**EXERCISE REQUIREMENTS:** The answer must consist of each line below that contains the word "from", copied in full.

BEGIN COLLECTED DATA

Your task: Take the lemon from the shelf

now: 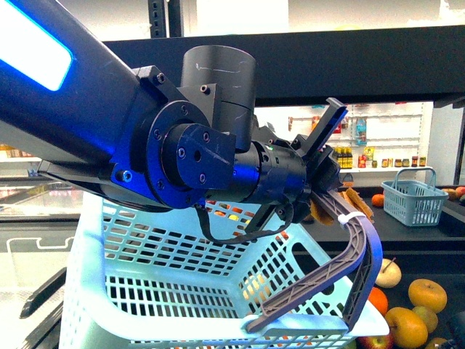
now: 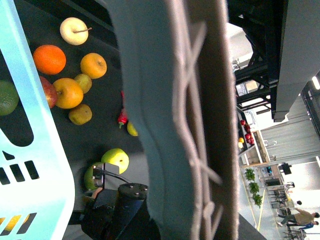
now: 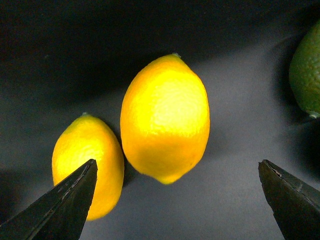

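Observation:
In the right wrist view a bright yellow lemon [image 3: 165, 120] lies on the dark shelf tray [image 3: 235, 210], its pointed end toward the camera. A second lemon [image 3: 87, 165] lies beside it, close or touching. My right gripper [image 3: 177, 162] is open and empty. Its two dark fingertips [image 3: 70, 200] stand wide apart on either side of the bigger lemon's near end, short of touching it. In the front view my left gripper [image 1: 330, 193] is shut on the grey basket handle [image 1: 341, 269] of a pale basket [image 1: 182, 291]. The right gripper is not visible there.
A green fruit [image 3: 306, 70] lies at the edge of the right wrist view. Apples and oranges [image 1: 418, 305] lie on the lower shelf tier [image 1: 443, 262]. A small blue basket [image 1: 414, 200] stands behind. The left wrist view shows more loose fruit [image 2: 67, 92] beside the basket handle [image 2: 175, 125].

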Action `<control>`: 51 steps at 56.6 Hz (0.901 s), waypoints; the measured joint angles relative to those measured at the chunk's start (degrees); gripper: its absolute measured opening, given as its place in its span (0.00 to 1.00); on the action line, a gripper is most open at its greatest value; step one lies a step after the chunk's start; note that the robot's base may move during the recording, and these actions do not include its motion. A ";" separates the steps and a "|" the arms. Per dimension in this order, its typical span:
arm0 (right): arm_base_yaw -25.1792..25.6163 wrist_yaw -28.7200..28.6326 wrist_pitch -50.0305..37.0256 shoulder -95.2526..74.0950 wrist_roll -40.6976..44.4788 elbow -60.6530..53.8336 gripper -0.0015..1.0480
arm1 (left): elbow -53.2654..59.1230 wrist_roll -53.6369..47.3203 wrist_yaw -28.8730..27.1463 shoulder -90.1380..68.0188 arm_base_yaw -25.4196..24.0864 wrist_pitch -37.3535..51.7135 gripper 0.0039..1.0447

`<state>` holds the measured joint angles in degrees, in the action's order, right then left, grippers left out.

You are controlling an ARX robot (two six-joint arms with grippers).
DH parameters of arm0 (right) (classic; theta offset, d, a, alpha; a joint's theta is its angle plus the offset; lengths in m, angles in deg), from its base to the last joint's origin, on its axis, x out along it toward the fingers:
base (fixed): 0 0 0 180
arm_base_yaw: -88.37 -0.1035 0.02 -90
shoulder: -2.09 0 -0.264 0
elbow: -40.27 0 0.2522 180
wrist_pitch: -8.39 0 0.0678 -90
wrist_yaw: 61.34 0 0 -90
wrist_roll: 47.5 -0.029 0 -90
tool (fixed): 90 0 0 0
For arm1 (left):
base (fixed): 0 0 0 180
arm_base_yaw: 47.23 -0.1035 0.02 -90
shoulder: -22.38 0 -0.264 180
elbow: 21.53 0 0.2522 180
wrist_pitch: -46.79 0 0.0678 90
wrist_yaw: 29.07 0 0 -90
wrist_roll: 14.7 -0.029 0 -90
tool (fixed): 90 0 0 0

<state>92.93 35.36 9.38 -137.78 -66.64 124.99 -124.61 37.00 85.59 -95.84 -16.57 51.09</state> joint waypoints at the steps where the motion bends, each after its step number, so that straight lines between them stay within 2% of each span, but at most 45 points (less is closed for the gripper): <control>1: 0.00 0.02 0.04 -0.33 -0.15 0.35 0.93 | 0.00 -0.02 0.02 0.00 0.00 0.00 0.06; 18: -0.94 0.98 0.79 -6.88 -1.46 6.71 0.93 | 0.00 0.00 0.02 0.00 0.00 0.00 0.06; 43: -1.42 2.29 1.09 -10.45 -1.22 8.68 0.93 | 0.00 0.00 0.02 0.00 0.00 0.00 0.06; 47: -1.40 2.29 0.83 -10.45 -1.05 8.66 0.86 | 0.00 0.00 0.02 0.00 0.00 0.00 0.06; 51: -1.29 2.10 0.17 -10.45 -0.98 8.57 0.73 | 0.00 0.00 0.00 0.00 0.00 0.00 0.06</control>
<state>91.64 37.45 9.55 -148.23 -67.62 133.56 -124.61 37.00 85.59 -95.84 -16.57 51.09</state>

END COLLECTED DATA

**TASK OUTPUT:**
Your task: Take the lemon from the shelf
DH parameters of arm0 (right) (classic; theta offset, d, a, alpha; a joint's theta is its angle plus the offset; lengths in m, angles in deg), from its base to the last joint's origin, on its axis, x out along it toward the fingers:

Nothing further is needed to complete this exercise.